Council OKs revised tax agreement for Blanchard Block
By David Delcore
Staff Writer | August 25,2012
BARRE — The Granite City’s tax stabilization situation was resolved this week, and this time everyone left City Hall happy — even the guy who voted against an agreement that will set the assessment on the historic Blanchard Block at $618,600 for the next 10 years.
“I’m just happy it passed,” City Council member Michael Boutin said moments after casting the only vote against a 10-year tax stabilization agreement with the local development company that was scheduled to seal the deal Friday to buy the four-story brick building overlooking City Hall Park from Alan Goldman.
Given his vote, Boutin’s was an odd comment that capped an odd 10-day process that featured a lot of lobbying, a flurry of emails and a few missteps.
It ended Thursday night during a relatively brief and nearly drama-free meeting in the lobby of the Barre Opera House — a lobby that happens to share a third-floor door with the massive building whose new owners say will receive a multimillion-dollar makeover.

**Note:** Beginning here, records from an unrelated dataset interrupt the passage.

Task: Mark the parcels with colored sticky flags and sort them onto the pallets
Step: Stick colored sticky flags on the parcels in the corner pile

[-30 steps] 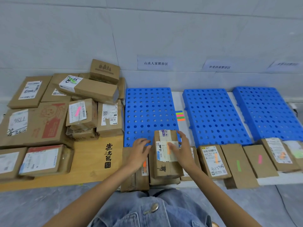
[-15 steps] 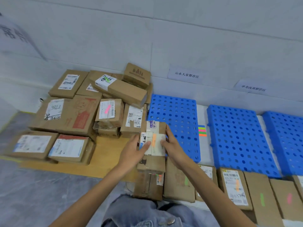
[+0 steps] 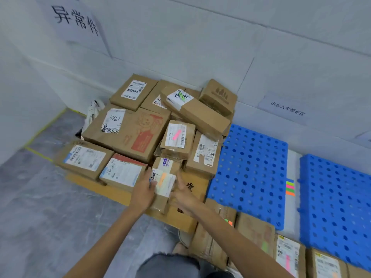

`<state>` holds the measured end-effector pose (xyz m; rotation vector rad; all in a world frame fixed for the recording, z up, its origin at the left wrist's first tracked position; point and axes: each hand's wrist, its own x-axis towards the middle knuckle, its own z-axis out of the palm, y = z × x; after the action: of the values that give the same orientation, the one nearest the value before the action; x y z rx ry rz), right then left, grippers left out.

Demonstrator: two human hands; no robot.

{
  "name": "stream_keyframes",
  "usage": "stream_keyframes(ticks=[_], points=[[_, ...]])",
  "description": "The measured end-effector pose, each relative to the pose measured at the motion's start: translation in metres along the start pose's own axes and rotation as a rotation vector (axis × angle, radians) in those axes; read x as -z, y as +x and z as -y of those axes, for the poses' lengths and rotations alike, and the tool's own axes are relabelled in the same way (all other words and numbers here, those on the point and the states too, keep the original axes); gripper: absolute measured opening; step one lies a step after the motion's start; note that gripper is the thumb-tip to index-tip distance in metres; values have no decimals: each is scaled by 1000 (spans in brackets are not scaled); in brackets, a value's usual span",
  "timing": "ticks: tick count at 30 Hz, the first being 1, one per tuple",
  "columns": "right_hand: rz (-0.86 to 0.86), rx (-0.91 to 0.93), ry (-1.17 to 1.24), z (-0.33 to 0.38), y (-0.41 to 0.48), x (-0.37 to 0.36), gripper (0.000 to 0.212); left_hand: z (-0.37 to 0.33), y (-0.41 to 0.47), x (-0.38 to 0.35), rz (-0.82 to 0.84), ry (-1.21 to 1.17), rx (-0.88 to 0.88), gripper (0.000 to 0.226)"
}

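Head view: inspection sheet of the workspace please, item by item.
Surface: grey floor with yellow tape lines; flat brown cardboard sheet under the pile.
Job's things: orange-flagged parcel held between both hands; blue pallets bare; strip of coloured flags between them; flagged parcels lined along the near edge.
Clutter: stacked parcel pile; white bag behind it.
Hands: left hand and right hand grip the parcel's sides.
Cables: nothing seen.
Surroundings: white wall, paper signs.

Head-worn view, angled down-left, close over the parcel pile (image 3: 152,125).
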<state>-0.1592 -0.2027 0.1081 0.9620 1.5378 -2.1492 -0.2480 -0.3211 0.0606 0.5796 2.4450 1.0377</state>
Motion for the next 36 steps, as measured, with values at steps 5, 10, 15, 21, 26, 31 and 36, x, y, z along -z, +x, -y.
stream_keyframes(ticks=[5, 10, 15, 21, 26, 31, 36], points=[[-72, 116, -246, 22, -12, 4, 58, 3, 19, 3, -56, 105, -63, 44], [-479, 387, -351, 76, 14, 36, 43, -38, 69, 16, -146, -79, -123, 41], [-453, 277, -270, 106, 63, 45, 36, -88, 99, 10, -61, -178, -47, 33], [-588, 478, -302, 84, -1, 49, 50, -93, 66, 13, -81, -275, -61, 43], [-538, 319, -214, 17, -44, 62, 46, -81, 12, -10, 104, -220, -108, 36], [-543, 102, -265, -34, -39, 61, 53, -61, -14, -33, 290, -18, -139, 43], [-469, 125, -325, -46, -35, 52, 50, -54, -21, -51, 394, 142, -83, 51]])
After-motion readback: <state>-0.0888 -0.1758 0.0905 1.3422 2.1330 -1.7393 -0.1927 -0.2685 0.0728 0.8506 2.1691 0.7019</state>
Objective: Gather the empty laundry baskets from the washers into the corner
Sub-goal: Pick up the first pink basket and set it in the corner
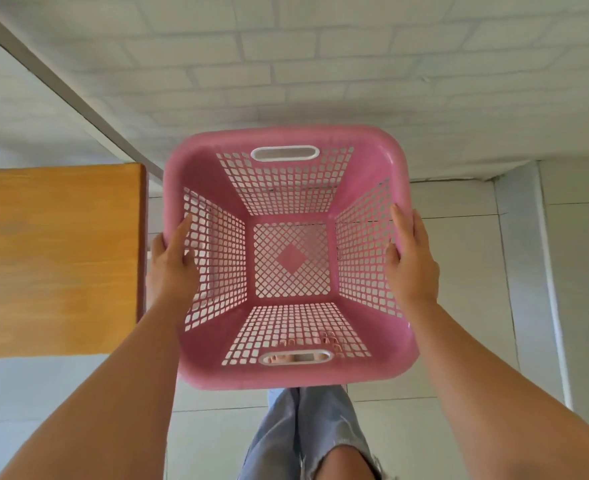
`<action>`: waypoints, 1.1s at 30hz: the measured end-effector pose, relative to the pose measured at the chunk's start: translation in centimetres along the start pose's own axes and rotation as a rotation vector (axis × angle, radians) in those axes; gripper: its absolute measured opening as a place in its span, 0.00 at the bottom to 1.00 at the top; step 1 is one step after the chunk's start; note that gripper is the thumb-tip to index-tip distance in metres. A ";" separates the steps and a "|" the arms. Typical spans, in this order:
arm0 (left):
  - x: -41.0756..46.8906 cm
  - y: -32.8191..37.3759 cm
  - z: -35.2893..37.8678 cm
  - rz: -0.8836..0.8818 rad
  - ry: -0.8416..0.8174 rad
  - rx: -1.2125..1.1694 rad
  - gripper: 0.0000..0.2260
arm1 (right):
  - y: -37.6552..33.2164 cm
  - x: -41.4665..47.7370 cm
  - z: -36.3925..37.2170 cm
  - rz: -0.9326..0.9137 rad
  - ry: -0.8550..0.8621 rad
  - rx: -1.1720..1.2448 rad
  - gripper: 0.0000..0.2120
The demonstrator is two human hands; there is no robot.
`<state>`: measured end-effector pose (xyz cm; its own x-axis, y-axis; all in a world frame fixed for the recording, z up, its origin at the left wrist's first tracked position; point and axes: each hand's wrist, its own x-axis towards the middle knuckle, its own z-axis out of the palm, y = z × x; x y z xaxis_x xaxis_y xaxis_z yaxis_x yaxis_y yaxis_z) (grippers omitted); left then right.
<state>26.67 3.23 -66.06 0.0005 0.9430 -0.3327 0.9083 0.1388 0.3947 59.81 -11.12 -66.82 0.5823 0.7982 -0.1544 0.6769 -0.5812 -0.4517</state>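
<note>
Jeans (307,434) nearest, bare knee showing. Left hand (173,261) and right hand (411,261) each closed over a side rim of the empty pink basket (291,377), held above the tiled floor (459,258). Wooden table (54,258) at left; white brick wall (321,71) beyond.

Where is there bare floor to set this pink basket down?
Bare tiled floor lies between the pink basket and the white brick wall, running right. Left is crowded: the wooden table sits close beside the left hand. Right hand side is clear.
</note>
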 end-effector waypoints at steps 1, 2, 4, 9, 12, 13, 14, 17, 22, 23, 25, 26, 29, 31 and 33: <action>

With nearly two dozen people in the audience, including several who spoke in favor of the request, a short-handed council narrowly agreed to authorize City Manager Steve Mackenzie to write and execute the agreement with Granite City Developers, a limited liability corporation owned by Barre Town residents Mark and Robin Nicholson and Montpelier residents John and Pam Benoit.
Though the 4-1 approval wasn’t close on the surface, it could not have been any closer on a council that requires four affirmative votes to do anything. Dominic Etli’s recent resignation coupled with the absence of Anita Chadderton meant four of the five remaining council members had to be on board with an agreement that had undergone a makeover since they were rushed into approving a 15-year version last week.
That unwarned action was undone Tuesday when councilors, who voted 5-1 for the agreement last week, unanimously rescinded it after learning that its duration exceeded the 10-year limit established in the city’s charter, as well as state law.
Boutin, who last week was with the majority, switched sides after learning Wednesday that some of what the council was told Tuesday night probably isn’t true.
Councilors were told Tuesday that the city’s taxpayers at large wouldn’t be on the hook for the education taxes that would otherwise have been paid to the state based on the fair market value of the Blanchard Block after its renovation. They learned Wednesday that is unlikely.
Mayor Thomas Lauzon reiterated that point Thursday, suggesting that after consulting with state officials, he couldn’t find anyone who would tell him otherwise.
“I believe the city is going to be held liable for the education taxes,” said Lauzon.
Based on an estimated assessment of $1.9 million for the renovated building, Lauzon said that amounts to a 10-year subsidy of roughly $150,000 — between $17,000 and $20,000 for eight of the contract’s 10 years.
According to Lauzon’s estimates, increased property taxes generated by the building when it is taxed at its fair market value would “make the city whole” five years after the stabilization agreement lapses and would generate more than $355,000 in new revenue over the next 25 years.
While the new information prompted Boutin to switch his vote, it seemed to satisfy Michael Smith, who voted against the 15-year agreement last week.
Smith, who was troubled by the process and openly skeptical that the city taxpayers wouldn’t be required to pay the education taxes on the upgraded property, said he was supportive of the redevelopment project and believed the council was finally in a position to make an informed decision.
Smith, who offered the motion that was ultimately approved, said he was excited about Granite City Developers’ plans to invest in a basement-to-attic renovation of one of downtown Barre’s oldest, largest and most prominent buildings.
Smith had plenty of company, including several residents who urged the council to approve an agreement they argued would have a profoundly positive effect on the city’s central business district.
“Skip” Poczobut, a local banker and longtime resident, said the project represented a rare opportunity to revitalize a historic building and bring jobs and businesses to the community, while helping merchants who are already downtown.
“I just think it’s a great project,” he said.
That was echoed by three local merchants, resident Ed Stanak and Darren Winham, executive director of Barre Area Development Corp.
“I think there’s no doubt that this is a win for the city,” said Bob Nelson, owner of Nelson Ace Hardware. “I think it would be a great disservice if this didn’t happen.”
Mary Jane Magnan, who owns Richard J. Wobby Jewelers, and Bob Sager, proprietor of Bob’s Camera & Video, said they shared that view.
Stanak, who had raised questions about the process, said he had no problem with the project.
“I fully support this project,” he said.
Lauzon quickly ticked through the “parameters” of an agreement that gives Granite City Developers until Oct. 1, 2014, to invest at least $3 million in the Blanchard Block. That figure, he said, includes the $800,000 purchase price.
Mark Nicholson and John Benoit both indicated that renovating and restoring the 1904 building would likely cost $3 million.
Both men attended Thursday’s meeting and said they were eager to turn their attention to fixing up the long-vacant building, which once housed Lash Furniture.
“We’re really going to make you proud,” Benoit vowed as the special council meeting was coming to a close.